SEOUL (Reuters) – Dengan proyeksi kemenangan Joe Biden dalam pemilihan presiden AS, para pejabat Korea Selatan mengharapkan kemenangan mereka sendiri dalam perselisihan berlarut-larut bernilai miliaran dolar dengan Washington mengenai biaya ribuan tentara AS di semenanjung itu.
Para pejabat dan pakar di Seoul tidak mengharapkan Biden untuk sepenuhnya membatalkan permintaan agar Korea Selatan membayar lebih untuk mempertahankan sekitar 28.500 tentara AS yang ditempatkan di negara itu sebagai warisan Perang Korea 1950-1953 yang secara teknis belum selesai.
Tetapi Biden telah berjanji untuk tidak menggunakan kehadiran pasukan untuk “memeras” Korea Selatan, dan sumber-sumber pemerintah Korea Selatan mengatakan mereka mengantisipasi pemerintahannya akan menyetujui kesepakatan yang dekat dengan proposal Seoul untuk membayar 13 persen lebih banyak, atau sekitar US $ 1 miliar (S $ 1,35 miliar) per tahun.
Presiden AS Donald Trump menuntut sebanyak US $ 5 miliar sebagai bagian dari dorongan yang lebih luas untuk membuat sekutu berkontribusi lebih banyak terhadap pertahanan.
Seorang juru bicara kampanye Biden menolak berkomentar, dan para pejabat Korea Selatan mengatakan tidak jelas seberapa dalam timnya telah memikirkan garis besar yang tepat dari Perjanjian Tindakan Khusus (SMA) yang baru.
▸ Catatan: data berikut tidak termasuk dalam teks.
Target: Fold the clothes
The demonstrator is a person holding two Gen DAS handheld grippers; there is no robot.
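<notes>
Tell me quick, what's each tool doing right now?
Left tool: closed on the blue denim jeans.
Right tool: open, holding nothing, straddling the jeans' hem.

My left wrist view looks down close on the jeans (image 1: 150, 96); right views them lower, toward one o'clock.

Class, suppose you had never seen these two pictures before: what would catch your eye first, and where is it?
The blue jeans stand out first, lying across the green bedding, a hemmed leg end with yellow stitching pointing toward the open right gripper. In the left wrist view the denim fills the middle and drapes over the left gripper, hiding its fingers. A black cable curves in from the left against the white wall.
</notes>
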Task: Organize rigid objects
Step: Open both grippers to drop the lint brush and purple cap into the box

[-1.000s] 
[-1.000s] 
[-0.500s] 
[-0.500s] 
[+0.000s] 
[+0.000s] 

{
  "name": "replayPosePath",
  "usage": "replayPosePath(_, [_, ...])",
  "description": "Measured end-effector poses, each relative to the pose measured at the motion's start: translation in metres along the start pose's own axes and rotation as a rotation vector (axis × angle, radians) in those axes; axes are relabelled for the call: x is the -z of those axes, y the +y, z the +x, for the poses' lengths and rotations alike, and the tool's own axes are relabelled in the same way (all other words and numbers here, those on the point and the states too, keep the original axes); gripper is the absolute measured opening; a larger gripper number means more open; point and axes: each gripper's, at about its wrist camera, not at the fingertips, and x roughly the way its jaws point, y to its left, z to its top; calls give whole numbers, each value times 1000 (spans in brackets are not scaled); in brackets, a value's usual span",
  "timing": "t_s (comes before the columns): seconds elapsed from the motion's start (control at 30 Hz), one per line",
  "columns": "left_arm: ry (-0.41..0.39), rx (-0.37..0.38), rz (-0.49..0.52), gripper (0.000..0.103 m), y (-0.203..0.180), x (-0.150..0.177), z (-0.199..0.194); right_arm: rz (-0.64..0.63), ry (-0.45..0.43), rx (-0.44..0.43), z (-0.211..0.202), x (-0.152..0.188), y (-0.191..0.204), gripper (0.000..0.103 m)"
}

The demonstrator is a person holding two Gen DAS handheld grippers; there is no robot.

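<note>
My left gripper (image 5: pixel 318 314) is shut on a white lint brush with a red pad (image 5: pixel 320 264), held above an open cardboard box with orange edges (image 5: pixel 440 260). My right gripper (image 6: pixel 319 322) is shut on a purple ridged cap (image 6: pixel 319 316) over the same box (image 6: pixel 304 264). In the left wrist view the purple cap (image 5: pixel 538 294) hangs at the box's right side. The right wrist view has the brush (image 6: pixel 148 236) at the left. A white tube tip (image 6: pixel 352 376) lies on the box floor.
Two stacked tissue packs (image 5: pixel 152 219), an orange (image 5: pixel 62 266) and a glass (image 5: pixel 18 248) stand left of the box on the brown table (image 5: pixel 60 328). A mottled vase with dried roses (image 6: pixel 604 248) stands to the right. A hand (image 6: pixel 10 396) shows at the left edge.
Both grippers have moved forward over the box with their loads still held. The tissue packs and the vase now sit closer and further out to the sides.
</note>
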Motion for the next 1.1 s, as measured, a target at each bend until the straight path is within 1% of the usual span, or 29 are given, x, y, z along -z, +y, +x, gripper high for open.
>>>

“Tetapi peningkatan 13 persen yang dibahas dalam negosiasi sebelumnya dapat dianggap masuk akal,” kata seorang pejabat pemerintah Korea Selatan, yang berbicara dengan syarat anonim untuk membahas negosiasi diplomatik.
“Kami akan tahu lebih banyak ketika kami benar-benar duduk dengan tim mereka setelah pemerintahan baru menunjuk negosiator baru atau menunjuk kembali petahana, tetapi setidaknya ada lebih banyak prediktabilitas sekarang dan Gedung Putih Biden tidak akan memveto kesepakatan yang hampir selesai pada menit terakhir,” tambah pejabat itu.
Pada bulan April, Reuters melaporkan Trump telah menolak proposal 13 persen itu, yang dipandang sebagai tawaran terbaik Seoul menjelang pemilihan parlemen bulan itu.
Hubungan tegang
Kebuntuan telah membuat aliansi tegang dengan cara yang hampir belum pernah terjadi sebelumnya, kata para ahli. Itu terjadi ketika Korea Utara mendorong maju dengan program senjatanya, termasuk senjata canggih yang dirancang untuk menargetkan Korea Selatan, serta rudal jarak jauh berkemampuan nuklir yang sekarang dapat menempatkan seluruh Amerika Serikat dalam jangkauan.
Pada awal 2019, Korea Selatan dan Amerika Serikat dipaksa untuk menandatangani SMA yang hanya mencakup satu tahun, bukan lima tahun seperti biasanya di tengah perselisihan yang sedang berlangsung.